TASK GOAL:
All the data should come back exactly as it was given.

GIVEN DATA:
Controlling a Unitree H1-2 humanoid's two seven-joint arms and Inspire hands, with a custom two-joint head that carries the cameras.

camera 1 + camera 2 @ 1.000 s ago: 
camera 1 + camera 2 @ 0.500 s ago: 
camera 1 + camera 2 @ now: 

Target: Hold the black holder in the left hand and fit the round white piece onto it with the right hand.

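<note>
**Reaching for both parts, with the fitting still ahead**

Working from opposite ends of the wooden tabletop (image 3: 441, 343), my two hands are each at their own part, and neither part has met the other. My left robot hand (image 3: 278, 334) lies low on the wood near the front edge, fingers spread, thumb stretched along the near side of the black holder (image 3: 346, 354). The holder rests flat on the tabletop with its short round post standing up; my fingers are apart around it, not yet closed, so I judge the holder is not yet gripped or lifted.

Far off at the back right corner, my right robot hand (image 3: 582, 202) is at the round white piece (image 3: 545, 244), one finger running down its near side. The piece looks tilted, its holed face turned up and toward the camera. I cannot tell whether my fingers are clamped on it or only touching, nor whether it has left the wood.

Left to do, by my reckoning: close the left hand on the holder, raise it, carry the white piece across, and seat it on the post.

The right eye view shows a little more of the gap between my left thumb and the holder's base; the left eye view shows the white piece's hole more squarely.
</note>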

TASK OUTPUT:
Controlling a Unitree H1-2 humanoid's two seven-joint arms and Inspire hands, with a custom two-joint head that carries the cameras.

camera 1 + camera 2 @ 1.000 s ago: 
camera 1 + camera 2 @ 0.500 s ago: 
camera 1 + camera 2 @ now: 

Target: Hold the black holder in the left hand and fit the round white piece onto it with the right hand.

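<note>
**Reaching for both parts, with the fitting still ahead**

Working from opposite ends of the wooden tabletop (image 3: 441, 343), my two hands are each at their own part, and neither part has met the other. My left robot hand (image 3: 278, 334) lies low on the wood near the front edge, fingers spread, thumb stretched along the near side of the black holder (image 3: 346, 354). The holder rests flat on the tabletop with its short round post standing up; my fingers are apart around it, not yet closed, so I judge the holder is not yet gripped or lifted.

Far off at the back right corner, my right robot hand (image 3: 582, 202) is at the round white piece (image 3: 545, 244), one finger running down its near side. The piece looks tilted, its holed face turned up and toward the camera. I cannot tell whether my fingers are clamped on it or only touching, nor whether it has left the wood.

Left to do, by my reckoning: close the left hand on the holder, raise it, carry the white piece across, and seat it on the post.

The right eye view shows a little more of the gap between my left thumb and the holder's base; the left eye view shows the white piece's hole more squarely.
</note>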

This concludes the response to the exercise.